• 5718 sayılı Milletlerarası Özel Hukuk Ve Usul Hukuku Hakkında Kanunda Yer Alan Madde Gerekçesi

    2675 sayılı Kanunda yer verilmeyen "Kişilik haklarının ihlâlinde sorumluluk" başlıklı yeni bir maddedir.

    Kişilik haklarının ihlâlinde sorumluluğa uygulanacak hukukun ayrı bir maddede düzenlemesinin başlıca gerekçesi, 2675 sayılı Kanundaki genel haksız fiil kuralının bu konuda yetersiz kalmasıdır. Çünkü burada düzenlenen haksız fiil, belirsiz sayıda alıcı karşısında teknik araçlarla çok yaygın bilgilendirme yoluyla kişilik hakkının ihlâlidir.

    Tasarının 34 üncü maddesinde "kişilik haklarının" internet dâhil tüm kitle iletişim araçları ile ihlâli hâlinde uygulanacak hukuk düzenlenmiştir. Kişilik hakkı bu şekilde ihlâl edilen tarafa, maddede yer alan alternatif seçeneklerden birini tercih esasına dayalı, sınırlı bir hukuk seçimi imkanı tanınmıştır.

    Ayrıca sadece süreli yayınlarda cevap hakkı konusunda, kişilik hakkının ihlâlinde uygulanacak hukuk ikinci fıkrada düzenlenmiştir. Bu hususta birinci fıkra hükmüne bir istisna getirilerek, baskının yapıldığı veya programın yayınlandığı yer hukukunun uygulanması esası kabul edilmiştir. Böylece, bu tür kişilik haklarının ihlâlinde, zarar veren kuruma bir kolaylık tanınarak, bilmediği farklı hukuklar yerine, bildiği bir hukuka tâbi olma imkânı sağlanmıştır.

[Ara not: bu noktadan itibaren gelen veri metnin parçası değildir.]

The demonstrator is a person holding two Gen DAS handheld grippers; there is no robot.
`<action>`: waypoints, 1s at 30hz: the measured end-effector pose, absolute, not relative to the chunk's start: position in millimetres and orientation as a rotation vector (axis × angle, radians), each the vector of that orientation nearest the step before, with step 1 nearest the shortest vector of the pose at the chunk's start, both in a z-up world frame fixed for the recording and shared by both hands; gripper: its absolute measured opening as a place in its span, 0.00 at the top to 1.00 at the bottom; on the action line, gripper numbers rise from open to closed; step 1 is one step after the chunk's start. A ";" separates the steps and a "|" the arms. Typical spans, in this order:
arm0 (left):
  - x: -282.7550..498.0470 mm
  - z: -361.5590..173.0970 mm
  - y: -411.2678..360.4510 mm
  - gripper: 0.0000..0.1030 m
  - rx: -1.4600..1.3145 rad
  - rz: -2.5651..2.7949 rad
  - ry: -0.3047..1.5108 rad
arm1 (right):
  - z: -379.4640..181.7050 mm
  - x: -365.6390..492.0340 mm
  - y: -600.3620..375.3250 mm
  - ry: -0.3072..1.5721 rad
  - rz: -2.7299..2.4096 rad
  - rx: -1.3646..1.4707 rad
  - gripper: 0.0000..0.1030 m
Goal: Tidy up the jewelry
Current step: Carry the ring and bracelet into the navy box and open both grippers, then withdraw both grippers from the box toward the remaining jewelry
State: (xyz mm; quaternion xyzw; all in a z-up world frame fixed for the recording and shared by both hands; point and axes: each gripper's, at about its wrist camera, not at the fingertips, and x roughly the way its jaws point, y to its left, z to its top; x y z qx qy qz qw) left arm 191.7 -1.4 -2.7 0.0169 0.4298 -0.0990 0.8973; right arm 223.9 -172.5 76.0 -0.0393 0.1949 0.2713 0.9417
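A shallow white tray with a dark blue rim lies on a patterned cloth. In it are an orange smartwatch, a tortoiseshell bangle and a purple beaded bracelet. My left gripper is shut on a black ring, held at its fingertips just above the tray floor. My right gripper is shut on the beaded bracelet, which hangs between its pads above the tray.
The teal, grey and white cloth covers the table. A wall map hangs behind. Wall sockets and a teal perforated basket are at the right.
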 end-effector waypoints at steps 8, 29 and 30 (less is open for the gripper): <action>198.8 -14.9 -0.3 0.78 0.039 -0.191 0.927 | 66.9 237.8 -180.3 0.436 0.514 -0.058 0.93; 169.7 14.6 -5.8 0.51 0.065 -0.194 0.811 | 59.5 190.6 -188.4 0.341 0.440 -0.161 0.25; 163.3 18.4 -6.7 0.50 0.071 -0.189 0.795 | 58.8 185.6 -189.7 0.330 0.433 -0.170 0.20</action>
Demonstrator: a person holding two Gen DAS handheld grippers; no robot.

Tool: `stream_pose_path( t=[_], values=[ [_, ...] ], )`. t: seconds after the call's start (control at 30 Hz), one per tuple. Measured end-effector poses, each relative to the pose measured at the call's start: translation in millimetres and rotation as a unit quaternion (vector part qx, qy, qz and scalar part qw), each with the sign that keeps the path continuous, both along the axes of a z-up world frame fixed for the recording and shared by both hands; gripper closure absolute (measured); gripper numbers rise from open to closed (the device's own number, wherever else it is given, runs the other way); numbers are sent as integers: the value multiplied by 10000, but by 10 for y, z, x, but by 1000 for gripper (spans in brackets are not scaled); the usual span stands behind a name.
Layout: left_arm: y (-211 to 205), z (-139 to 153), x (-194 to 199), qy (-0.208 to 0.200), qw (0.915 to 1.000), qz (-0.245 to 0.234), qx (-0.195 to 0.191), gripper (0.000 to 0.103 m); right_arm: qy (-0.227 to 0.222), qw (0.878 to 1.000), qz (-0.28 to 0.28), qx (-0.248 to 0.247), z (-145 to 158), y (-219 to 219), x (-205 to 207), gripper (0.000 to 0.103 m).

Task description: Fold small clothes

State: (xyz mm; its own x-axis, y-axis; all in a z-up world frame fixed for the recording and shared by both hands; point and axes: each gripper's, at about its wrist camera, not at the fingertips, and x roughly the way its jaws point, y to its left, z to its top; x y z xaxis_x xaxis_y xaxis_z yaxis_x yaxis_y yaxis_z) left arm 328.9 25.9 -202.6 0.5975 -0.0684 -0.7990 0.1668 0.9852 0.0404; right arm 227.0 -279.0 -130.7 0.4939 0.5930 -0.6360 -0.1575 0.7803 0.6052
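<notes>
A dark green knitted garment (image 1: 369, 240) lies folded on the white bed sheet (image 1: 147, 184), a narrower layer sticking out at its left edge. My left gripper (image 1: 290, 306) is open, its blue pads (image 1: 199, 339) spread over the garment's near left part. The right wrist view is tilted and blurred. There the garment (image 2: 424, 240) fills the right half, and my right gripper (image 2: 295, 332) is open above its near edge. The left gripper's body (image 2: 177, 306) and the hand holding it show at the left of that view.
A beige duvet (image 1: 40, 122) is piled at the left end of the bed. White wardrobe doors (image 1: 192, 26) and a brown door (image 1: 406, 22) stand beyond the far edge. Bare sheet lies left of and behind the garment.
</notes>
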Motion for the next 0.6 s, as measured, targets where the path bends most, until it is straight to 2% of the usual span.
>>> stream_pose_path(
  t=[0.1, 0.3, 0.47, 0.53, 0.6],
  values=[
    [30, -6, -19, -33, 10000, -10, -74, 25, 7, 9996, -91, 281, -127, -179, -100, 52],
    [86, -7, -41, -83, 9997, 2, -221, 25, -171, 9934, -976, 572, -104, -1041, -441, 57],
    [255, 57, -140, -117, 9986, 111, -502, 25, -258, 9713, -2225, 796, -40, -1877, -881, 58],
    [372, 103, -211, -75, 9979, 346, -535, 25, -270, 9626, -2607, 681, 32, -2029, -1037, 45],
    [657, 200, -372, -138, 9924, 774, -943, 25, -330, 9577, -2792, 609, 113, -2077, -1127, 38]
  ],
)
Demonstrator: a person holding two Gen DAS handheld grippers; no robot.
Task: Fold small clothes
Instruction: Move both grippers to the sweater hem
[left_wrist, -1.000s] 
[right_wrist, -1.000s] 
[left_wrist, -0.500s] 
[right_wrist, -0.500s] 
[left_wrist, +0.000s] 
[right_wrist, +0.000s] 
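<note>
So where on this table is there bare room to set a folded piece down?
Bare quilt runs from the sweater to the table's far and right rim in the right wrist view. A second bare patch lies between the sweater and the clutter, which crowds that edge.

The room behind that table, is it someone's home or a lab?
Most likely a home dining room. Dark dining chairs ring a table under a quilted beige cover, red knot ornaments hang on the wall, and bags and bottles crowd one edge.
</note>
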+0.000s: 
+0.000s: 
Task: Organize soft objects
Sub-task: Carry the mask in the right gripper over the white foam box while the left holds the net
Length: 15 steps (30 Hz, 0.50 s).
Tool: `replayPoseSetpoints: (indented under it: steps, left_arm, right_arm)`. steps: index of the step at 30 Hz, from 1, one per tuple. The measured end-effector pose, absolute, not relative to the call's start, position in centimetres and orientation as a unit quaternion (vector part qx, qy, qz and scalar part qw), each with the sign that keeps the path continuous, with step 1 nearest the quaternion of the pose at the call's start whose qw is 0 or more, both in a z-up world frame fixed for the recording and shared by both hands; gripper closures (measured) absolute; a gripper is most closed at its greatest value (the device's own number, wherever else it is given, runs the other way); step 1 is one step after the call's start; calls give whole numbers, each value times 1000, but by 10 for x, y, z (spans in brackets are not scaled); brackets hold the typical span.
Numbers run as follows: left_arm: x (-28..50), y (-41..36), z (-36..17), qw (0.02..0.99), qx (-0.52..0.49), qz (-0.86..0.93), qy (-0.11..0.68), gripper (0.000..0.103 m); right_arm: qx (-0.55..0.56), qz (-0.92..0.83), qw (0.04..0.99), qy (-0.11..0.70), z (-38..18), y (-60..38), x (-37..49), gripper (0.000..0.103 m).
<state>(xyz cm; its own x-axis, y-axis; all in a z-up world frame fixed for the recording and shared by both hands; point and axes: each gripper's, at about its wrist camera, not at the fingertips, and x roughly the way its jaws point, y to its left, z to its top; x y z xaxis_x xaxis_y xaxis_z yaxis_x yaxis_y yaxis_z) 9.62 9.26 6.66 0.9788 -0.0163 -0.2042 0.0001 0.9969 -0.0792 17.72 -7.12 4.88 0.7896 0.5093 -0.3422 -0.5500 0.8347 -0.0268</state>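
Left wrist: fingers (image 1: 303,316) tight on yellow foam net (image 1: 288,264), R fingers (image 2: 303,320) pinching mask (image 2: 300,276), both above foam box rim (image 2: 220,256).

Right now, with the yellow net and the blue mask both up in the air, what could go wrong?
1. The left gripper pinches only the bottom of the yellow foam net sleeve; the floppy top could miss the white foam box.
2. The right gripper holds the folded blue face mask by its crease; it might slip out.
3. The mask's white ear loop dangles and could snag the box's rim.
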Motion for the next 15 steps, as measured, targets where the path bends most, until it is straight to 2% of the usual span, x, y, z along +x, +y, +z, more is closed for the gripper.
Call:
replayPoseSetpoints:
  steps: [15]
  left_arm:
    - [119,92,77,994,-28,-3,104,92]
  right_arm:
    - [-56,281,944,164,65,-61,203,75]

    Üçüncü fıkrada ise, kişisel verilerin "işlenmesi" veya "kişisel veriler hakkında bilgi alma hakkının sınırlandırılması" sebepleri ile kişilik haklarının ihlâl edilmesi hâlinde birinci fıkra hükmünün uygulanacağı öngörülmüştür. Bu fıkrada da aynen birinci fıkrada olduğu gibi zayıf durumda olan kişinin 33 üncü madde ile korunmasından daha geniş bir korumaya ihtiyaç vardır. Çünkü üçüncü fıkrada kişisel verilerin elde edilmesi, kaydedilmesi, değiştirilmesi, silinmesi veya yok edilmesi, yeniden düzenlenmesi, üçüncü kişilere aktarılması, kullanılmasının sınırlanması amacıyla işaretlenmesi, tasnifi yoluyla "işlenmesi" veya bilgi alma hakkının sınırlandırılması sonucu ihlâl edilmesi söz konusudur.